Answer with a single number: how many lines in the listing below include "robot"?

※ ※ ※

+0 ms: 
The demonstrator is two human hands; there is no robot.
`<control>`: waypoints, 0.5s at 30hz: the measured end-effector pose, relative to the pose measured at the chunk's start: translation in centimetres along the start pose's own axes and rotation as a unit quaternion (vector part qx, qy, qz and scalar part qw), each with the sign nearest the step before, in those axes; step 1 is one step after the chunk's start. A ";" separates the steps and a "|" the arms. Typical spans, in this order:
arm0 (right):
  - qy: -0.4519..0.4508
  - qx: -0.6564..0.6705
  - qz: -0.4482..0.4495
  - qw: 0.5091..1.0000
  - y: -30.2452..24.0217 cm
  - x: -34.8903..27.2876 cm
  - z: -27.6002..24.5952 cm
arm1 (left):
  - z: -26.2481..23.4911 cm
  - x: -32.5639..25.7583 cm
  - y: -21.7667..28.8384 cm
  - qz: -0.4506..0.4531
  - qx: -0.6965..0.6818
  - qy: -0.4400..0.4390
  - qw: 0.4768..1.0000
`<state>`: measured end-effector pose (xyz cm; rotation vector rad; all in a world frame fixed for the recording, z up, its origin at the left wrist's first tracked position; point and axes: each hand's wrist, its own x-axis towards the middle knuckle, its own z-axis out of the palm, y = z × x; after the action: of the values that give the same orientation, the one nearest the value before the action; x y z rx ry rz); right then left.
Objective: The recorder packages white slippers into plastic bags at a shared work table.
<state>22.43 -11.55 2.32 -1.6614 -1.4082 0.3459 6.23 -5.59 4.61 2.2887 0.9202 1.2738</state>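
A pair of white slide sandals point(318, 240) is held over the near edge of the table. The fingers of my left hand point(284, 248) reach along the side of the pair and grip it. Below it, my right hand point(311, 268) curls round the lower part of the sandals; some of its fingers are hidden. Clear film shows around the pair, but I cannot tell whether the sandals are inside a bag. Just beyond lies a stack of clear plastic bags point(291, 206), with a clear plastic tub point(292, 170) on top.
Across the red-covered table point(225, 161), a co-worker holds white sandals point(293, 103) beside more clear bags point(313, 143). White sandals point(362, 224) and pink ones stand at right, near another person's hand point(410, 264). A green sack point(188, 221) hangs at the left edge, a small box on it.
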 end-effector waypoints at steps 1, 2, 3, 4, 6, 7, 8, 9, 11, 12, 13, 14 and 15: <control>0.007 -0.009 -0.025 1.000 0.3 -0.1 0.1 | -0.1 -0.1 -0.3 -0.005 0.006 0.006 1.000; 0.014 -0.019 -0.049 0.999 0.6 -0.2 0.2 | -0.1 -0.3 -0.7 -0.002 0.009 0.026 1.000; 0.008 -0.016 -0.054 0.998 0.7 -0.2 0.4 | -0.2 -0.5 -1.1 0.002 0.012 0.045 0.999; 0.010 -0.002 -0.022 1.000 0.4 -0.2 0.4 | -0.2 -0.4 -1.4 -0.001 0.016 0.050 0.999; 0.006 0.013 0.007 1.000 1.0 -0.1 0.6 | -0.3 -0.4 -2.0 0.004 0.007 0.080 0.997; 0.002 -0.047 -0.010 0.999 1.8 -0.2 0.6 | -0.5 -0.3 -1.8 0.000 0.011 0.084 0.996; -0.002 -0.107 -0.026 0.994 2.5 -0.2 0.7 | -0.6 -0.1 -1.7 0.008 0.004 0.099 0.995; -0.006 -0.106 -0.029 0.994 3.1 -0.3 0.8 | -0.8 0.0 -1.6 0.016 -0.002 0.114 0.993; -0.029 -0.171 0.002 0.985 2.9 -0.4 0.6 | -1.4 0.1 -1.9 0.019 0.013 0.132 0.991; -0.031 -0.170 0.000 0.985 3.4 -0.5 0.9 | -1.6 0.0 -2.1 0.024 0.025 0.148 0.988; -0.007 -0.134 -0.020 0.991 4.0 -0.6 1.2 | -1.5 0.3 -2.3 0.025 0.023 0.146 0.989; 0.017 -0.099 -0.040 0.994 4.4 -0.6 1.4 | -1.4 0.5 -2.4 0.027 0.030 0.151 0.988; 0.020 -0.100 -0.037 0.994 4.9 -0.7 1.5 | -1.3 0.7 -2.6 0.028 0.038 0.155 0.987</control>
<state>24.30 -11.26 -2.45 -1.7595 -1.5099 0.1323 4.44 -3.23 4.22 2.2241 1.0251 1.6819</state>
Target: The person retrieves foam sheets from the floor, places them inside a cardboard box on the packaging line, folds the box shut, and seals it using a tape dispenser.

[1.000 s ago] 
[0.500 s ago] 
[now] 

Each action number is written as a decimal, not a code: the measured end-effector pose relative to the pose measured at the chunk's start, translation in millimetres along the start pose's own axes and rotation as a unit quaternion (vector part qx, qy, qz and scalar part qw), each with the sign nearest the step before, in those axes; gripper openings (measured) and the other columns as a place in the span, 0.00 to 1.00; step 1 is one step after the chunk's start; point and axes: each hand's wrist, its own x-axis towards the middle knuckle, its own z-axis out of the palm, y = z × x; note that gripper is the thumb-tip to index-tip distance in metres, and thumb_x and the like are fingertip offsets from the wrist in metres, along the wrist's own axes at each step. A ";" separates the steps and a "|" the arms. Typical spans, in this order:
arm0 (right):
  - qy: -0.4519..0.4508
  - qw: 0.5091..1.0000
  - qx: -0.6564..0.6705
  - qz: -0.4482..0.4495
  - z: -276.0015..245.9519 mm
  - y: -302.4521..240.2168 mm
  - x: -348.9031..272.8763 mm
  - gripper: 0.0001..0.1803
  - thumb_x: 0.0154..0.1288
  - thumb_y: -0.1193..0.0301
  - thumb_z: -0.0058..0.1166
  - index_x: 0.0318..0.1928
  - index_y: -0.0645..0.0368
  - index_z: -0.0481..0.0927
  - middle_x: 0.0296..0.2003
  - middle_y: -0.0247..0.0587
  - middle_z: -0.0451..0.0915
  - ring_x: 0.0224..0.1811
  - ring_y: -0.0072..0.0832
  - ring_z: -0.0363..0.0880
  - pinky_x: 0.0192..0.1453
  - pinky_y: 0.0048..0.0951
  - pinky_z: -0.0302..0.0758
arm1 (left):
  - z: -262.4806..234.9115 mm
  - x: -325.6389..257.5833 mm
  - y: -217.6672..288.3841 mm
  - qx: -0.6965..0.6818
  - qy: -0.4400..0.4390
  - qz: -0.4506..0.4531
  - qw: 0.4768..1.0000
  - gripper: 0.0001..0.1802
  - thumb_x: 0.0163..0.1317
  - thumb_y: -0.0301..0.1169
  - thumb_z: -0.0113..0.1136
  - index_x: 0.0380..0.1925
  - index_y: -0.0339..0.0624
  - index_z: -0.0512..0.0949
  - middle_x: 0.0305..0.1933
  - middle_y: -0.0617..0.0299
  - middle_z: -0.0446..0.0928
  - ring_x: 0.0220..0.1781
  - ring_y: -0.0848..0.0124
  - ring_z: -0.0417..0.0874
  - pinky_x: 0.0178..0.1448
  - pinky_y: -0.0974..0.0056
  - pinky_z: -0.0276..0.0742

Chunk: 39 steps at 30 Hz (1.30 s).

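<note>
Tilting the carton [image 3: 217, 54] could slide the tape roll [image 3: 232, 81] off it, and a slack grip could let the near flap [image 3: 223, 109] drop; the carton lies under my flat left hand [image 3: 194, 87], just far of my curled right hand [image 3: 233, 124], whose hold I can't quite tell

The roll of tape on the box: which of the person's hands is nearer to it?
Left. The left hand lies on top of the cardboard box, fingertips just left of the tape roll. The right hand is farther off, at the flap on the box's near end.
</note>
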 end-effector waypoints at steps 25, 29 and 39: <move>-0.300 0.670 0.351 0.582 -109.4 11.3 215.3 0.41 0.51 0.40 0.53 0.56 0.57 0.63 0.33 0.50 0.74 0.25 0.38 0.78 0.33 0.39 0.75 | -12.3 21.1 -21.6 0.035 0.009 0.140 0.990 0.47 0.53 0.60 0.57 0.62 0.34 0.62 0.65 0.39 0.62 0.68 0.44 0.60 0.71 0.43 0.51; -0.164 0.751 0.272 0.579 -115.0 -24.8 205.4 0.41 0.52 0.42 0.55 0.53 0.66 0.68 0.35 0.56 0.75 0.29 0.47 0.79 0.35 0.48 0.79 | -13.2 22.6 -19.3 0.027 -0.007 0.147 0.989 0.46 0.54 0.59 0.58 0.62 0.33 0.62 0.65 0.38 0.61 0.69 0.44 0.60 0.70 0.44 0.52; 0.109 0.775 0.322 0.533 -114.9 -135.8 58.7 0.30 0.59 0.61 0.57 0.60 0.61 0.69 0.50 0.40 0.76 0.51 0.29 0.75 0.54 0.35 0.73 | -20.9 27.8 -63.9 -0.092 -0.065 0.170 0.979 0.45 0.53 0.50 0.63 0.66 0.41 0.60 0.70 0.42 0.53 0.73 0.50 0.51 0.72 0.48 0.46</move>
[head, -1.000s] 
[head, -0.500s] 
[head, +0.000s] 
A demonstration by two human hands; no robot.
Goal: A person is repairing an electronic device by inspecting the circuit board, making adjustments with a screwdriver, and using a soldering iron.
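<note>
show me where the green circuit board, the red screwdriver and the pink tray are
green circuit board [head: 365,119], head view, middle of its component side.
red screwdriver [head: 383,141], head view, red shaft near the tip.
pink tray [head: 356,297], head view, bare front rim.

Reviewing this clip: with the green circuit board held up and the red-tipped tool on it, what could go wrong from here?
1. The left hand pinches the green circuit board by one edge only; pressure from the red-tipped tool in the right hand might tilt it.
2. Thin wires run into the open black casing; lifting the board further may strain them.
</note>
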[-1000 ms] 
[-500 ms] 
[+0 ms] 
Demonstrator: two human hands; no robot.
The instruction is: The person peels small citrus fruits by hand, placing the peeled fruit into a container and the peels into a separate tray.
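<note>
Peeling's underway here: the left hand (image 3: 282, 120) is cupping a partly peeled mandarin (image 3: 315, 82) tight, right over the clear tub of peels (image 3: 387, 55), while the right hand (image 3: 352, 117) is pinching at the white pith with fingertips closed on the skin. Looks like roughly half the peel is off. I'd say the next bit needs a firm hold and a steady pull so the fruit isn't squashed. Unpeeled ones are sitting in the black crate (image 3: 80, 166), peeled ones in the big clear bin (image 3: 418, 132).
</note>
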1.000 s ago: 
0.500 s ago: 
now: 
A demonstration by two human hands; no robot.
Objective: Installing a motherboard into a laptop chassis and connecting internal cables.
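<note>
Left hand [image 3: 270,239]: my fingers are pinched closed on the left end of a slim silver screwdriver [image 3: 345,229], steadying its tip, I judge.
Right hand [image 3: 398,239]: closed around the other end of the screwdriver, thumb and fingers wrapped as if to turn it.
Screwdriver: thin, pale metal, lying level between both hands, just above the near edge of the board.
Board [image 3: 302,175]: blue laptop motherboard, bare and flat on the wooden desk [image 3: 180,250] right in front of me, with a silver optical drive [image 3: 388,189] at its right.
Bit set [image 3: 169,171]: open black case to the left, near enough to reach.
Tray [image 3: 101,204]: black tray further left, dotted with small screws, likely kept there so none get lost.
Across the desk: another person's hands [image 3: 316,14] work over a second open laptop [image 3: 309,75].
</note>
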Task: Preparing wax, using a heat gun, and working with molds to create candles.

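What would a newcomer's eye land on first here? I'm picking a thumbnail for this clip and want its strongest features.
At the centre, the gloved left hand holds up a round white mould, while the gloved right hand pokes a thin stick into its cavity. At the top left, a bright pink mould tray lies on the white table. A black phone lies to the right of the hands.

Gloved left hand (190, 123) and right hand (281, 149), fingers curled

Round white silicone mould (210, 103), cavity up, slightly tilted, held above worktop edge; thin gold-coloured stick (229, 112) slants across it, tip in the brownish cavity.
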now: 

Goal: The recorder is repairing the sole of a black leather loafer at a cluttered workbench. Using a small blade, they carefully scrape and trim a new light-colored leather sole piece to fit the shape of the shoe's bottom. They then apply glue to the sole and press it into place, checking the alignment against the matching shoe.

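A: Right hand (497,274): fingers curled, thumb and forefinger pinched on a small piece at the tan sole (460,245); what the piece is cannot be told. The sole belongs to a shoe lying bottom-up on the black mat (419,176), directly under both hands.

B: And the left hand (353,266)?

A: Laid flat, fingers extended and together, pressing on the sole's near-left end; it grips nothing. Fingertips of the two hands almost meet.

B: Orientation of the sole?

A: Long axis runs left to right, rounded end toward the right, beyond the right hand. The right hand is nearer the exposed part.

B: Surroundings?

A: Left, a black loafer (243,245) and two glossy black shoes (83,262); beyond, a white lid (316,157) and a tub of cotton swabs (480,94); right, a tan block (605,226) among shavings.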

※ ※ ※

Solution to this task =
4